→ TASK OBJECTIVE: Look through the records and copy each line with the string "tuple" in it.

Recorded data
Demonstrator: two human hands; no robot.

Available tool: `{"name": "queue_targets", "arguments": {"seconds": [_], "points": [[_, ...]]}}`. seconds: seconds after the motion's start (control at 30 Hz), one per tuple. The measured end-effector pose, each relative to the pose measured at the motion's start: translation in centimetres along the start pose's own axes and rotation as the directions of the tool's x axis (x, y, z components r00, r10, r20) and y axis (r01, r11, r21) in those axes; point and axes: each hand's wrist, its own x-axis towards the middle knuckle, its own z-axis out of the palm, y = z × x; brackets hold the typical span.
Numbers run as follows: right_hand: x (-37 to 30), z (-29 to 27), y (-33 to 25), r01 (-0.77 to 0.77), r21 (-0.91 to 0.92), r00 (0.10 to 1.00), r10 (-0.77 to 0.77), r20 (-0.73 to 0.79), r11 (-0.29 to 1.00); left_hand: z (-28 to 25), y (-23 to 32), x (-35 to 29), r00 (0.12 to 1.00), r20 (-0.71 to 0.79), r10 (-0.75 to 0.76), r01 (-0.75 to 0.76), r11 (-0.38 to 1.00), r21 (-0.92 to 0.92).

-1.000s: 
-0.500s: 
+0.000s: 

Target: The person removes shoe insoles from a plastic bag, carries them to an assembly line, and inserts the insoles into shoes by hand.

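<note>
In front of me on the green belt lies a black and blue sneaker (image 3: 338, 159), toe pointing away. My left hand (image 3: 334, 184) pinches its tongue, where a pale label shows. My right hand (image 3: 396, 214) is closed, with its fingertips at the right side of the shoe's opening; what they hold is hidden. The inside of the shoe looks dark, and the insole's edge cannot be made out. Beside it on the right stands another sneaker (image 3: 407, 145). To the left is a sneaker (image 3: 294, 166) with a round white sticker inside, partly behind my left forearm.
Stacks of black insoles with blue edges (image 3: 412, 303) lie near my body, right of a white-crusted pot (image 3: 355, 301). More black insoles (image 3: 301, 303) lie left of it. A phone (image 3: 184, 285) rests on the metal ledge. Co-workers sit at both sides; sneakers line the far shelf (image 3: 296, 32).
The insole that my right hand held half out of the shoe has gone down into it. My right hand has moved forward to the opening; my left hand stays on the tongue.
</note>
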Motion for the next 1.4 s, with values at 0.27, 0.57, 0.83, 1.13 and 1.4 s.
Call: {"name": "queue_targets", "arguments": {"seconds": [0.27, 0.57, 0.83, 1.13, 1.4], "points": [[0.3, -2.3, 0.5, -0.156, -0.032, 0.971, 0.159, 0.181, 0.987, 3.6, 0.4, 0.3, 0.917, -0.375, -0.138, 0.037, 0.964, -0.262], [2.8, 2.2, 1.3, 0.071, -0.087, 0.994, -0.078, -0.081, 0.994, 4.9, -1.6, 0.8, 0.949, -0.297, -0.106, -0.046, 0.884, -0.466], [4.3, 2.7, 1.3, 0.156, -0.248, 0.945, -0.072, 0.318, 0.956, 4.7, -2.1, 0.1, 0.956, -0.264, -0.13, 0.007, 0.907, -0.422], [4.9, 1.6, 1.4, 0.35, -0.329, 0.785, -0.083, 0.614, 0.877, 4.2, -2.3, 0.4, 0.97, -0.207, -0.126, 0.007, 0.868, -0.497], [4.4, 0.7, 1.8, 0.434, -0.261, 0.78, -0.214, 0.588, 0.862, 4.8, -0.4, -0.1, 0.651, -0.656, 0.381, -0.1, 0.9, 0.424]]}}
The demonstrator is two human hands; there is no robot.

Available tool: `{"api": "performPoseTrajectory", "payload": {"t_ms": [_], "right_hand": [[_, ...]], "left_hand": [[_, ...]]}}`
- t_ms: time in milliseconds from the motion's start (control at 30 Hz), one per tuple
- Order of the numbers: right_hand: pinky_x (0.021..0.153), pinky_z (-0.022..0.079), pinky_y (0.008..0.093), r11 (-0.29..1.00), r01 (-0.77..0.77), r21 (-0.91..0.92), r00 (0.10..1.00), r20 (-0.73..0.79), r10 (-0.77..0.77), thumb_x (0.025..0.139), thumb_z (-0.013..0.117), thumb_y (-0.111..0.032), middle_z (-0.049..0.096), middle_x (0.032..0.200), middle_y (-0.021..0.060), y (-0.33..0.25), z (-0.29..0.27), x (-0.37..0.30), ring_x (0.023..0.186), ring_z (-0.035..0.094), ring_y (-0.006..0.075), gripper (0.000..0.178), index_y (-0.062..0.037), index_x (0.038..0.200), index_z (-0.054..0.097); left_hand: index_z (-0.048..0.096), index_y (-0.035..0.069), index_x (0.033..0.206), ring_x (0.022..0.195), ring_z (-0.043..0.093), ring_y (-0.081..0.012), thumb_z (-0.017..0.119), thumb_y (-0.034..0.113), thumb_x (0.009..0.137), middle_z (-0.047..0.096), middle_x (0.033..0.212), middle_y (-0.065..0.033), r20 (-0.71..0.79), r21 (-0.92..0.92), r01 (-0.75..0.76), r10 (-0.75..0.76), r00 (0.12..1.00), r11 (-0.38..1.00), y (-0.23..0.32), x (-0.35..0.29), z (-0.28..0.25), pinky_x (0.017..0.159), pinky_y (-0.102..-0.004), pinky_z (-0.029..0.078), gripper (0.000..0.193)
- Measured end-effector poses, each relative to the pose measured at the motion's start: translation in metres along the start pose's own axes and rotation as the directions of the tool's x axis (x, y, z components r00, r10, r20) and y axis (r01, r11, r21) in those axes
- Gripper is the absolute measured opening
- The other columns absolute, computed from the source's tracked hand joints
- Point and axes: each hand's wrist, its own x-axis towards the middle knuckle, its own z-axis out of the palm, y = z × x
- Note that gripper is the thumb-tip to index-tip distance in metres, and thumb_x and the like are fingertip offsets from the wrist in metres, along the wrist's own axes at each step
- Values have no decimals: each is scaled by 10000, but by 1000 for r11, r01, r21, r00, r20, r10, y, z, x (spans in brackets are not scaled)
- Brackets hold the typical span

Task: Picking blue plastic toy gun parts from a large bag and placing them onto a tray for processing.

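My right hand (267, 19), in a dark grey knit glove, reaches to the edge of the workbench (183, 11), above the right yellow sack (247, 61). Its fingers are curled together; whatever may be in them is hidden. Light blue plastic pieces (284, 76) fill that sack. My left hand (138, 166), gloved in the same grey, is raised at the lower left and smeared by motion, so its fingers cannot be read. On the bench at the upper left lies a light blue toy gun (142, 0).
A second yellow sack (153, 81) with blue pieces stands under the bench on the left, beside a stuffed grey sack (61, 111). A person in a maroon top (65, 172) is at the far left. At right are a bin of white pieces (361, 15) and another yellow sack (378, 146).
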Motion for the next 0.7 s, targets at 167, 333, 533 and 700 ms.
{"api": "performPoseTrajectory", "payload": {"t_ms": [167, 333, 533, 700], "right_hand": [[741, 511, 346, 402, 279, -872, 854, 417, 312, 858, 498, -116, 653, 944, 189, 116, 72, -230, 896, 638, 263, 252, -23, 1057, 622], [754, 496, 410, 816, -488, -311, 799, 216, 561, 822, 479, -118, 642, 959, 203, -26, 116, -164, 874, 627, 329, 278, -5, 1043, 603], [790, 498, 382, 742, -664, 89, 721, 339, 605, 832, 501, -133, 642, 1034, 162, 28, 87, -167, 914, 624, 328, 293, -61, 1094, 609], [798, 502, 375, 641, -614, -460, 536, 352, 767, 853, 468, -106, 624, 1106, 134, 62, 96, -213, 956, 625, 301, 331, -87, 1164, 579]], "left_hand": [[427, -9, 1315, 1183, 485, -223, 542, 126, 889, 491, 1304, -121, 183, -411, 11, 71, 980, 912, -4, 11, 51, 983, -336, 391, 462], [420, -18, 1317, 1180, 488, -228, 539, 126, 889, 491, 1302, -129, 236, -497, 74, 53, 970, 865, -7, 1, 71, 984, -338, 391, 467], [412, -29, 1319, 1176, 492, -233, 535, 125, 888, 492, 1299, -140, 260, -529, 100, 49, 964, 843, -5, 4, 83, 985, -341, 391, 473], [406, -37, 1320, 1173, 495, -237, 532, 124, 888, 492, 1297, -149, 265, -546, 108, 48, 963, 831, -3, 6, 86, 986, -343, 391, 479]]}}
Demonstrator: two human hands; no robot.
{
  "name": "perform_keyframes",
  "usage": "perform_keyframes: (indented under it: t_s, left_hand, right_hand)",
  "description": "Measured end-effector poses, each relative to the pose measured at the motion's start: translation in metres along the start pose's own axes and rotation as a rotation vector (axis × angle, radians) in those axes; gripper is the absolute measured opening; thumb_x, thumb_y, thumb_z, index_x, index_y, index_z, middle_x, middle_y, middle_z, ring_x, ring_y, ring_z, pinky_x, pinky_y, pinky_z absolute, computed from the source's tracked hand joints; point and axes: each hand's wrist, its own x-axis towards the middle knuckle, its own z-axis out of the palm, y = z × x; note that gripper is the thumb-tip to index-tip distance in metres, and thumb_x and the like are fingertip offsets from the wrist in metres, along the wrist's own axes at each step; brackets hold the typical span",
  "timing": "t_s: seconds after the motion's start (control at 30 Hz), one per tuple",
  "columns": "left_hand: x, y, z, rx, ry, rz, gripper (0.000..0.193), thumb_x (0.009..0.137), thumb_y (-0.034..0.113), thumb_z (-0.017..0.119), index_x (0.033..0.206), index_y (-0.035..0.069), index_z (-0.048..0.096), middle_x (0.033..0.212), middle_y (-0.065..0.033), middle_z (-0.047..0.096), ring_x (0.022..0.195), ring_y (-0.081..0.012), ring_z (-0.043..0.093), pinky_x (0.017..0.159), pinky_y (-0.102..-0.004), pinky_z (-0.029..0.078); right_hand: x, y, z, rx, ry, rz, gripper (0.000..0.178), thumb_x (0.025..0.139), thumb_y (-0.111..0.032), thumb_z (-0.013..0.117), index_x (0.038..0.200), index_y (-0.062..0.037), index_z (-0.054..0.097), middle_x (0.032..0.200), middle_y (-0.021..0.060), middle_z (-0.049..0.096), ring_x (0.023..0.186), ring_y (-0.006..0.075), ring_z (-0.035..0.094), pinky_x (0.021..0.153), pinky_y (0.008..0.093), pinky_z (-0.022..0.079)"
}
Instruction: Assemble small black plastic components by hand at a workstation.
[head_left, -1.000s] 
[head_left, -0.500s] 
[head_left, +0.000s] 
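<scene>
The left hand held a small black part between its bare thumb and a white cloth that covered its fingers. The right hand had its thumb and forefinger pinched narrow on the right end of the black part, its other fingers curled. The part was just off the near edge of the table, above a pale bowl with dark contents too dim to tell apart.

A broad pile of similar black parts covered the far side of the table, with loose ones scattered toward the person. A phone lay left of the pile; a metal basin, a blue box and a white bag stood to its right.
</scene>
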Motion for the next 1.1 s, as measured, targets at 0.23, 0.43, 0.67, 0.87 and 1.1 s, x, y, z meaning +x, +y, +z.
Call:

→ RESULT OF THE EXERCISE:
Available tool: `{"name": "queue_targets", "arguments": {"seconds": [_], "points": [[_, ...]]}}`. seconds: seconds after the motion's start (control at 30 Hz), one per tuple. The measured end-effector pose, each relative to the pose measured at the motion's start: translation in centimetres along the start pose's own axes and rotation as the directions of the tool's x axis (x, y, z components r00, r10, r20) and y axis (r01, r11, r21) in those axes; point and axes: each hand's wrist, its own x-axis towards the middle knuckle, its own z-axis out of the palm, y = z × x; brackets hold the typical span.
- t_ms: time in milliseconds from the motion's start (control at 30 Hz), one per tuple
  "timing": "t_s: seconds after the motion's start (control at 30 Hz), one per tuple",

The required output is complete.